DNA replication progresses in both directions from these points of origin, forming bubble-shaped structures, or replication bubbles (Figure 2.3B). Neighboring replication origins are approximately 50 to 300 kilobases (kb) apart and occur in clusters or replication units of 20 to 80 origins of replication. DNA replication in individual replication units takes place at different times in the S phase of the cell cycle (p. 39), adjacent replication units fusing until all the DNA is copied, forming two complete identical daughter molecules.

Nuclear Genes

It is estimated that there are between 25,000 and 30,000 genes in the nuclear genome. The distribution of these genes varies greatly between chromosomal regions. For example, heterochromatic and centromeric (p. 32) regions are mostly non-coding, with the highest gene density observed in subtelomeric regions. Chromosomes 19 and 22 are gene rich, whereas 4 and 18 are relatively gene poor. The size of genes also shows great variability: from small genes with single exons to genes with up to 79 exons (e.g., dystrophin, which occupies 2.5 Mb of the genome).

Multigene Families

Many genes have similar functions, having arisen through gene duplication events with subsequent evolutionary divergence making up what are known as multigene families. Some are found physically close together in clusters; for example, the α- and β-globin gene clusters on chromosomes 16 and 11 (Figure 2.5), whereas others are widely dispersed throughout the genome occurring on different chromosomes, such as the HOX homeobox gene family (p. 87).

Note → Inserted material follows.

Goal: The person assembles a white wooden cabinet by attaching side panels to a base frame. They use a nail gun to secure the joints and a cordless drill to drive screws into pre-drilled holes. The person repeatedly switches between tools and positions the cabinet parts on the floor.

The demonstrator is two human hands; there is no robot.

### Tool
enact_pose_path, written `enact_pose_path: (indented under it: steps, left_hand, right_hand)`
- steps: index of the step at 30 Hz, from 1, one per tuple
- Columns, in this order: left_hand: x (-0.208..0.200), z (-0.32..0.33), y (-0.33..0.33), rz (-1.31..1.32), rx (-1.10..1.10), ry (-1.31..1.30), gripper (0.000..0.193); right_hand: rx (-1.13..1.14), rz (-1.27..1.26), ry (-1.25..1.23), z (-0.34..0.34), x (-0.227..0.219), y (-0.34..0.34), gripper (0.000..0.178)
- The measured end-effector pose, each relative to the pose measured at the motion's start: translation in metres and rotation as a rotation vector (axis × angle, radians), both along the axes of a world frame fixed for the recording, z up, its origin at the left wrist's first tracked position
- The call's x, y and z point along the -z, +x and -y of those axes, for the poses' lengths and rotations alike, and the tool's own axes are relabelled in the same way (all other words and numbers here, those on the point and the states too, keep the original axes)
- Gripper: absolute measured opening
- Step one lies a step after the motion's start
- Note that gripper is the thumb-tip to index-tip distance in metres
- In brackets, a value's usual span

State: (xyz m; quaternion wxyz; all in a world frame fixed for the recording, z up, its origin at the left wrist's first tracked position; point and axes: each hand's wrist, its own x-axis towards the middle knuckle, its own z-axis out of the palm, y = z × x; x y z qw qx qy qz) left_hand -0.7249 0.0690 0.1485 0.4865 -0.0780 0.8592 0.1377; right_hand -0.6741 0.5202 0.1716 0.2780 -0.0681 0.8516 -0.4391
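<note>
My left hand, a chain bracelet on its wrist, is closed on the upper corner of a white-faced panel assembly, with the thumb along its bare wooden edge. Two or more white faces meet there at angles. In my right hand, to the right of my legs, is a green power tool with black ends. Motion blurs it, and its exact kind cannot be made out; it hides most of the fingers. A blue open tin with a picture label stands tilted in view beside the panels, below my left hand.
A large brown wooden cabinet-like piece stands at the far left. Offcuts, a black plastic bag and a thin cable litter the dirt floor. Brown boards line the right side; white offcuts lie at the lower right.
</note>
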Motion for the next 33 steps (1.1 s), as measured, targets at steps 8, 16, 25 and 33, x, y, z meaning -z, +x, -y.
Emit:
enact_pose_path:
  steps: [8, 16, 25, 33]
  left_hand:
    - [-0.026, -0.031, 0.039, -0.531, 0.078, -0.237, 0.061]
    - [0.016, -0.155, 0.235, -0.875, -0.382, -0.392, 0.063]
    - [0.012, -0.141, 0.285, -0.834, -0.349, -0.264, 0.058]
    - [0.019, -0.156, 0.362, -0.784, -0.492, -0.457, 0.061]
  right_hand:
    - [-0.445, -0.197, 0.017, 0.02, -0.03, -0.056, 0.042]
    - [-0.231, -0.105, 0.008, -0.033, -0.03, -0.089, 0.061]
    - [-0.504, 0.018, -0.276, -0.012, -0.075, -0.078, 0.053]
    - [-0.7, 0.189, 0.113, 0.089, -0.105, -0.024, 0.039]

FIGURE 2.5 Representation of the α- and β-globin regions on chromosomes 16 and 11.

Multigene families can be split into two types, classic gene families that show a high degree of sequence homology and gene superfamilies that have limited sequence homology but are functionally related, having similar structural domains.

Gene Structure

The original concept of a gene as a continuous sequence of DNA coding for a protein was turned on its head in the early 1980s by detailed analysis of the structure of the human β-globin gene. It was revealed that the gene was much longer than necessary to code for the β-globin protein, containing non-coding intervening sequences, or introns, that separate the coding sequences or exons (Figure 2.6). Most human genes contain introns, but the number and size of both introns and exons is extremely variable. Individual introns can be far larger than the coding sequences and some have been found to contain coding sequences for other genes (i.e., genes occurring within genes). Genes in humans do not usually overlap, being separated from each other by an average of 30 kb, although some of the genes in the HLA complex (p. 200) have been shown to be overlapping.

FIGURE 2.6 Representation of a typical human structural gene.

Extragenic DNA

The estimated 25,000 to 30,000 unique single-copy genes in humans represent less than 2% of the genome encoding proteins. The remainder of the human genome is made up of repetitive DNA sequences that are predominantly transcriptionally inactive. It has been described as junk DNA, but some regions show evolutionary conservation and may play a role in the regulation of gene expression.

Mitochondrial DNA

In addition to nuclear DNA, the several thousand mitochondria of each cell possess their own 16.6 kb circular double-stranded DNA, mitochondrial DNA (or mtDNA) (Figure 2.7). The mtDNA genome is very compact, containing little repetitive DNA, and codes for 37 genes, which include two types of ribosomal RNA, 22 transfer RNAs (p. 20) and 13 protein subunits for enzymes, such as cytochrome b and cytochrome oxidase, which are involved in the energy producing oxidative phosphorylation pathways. The genetic code of the mtDNA differs slightly from that of nuclear DNA.

FIGURE 2.7 The human mitochondrial genome. H is the heavy strand and L the light strand.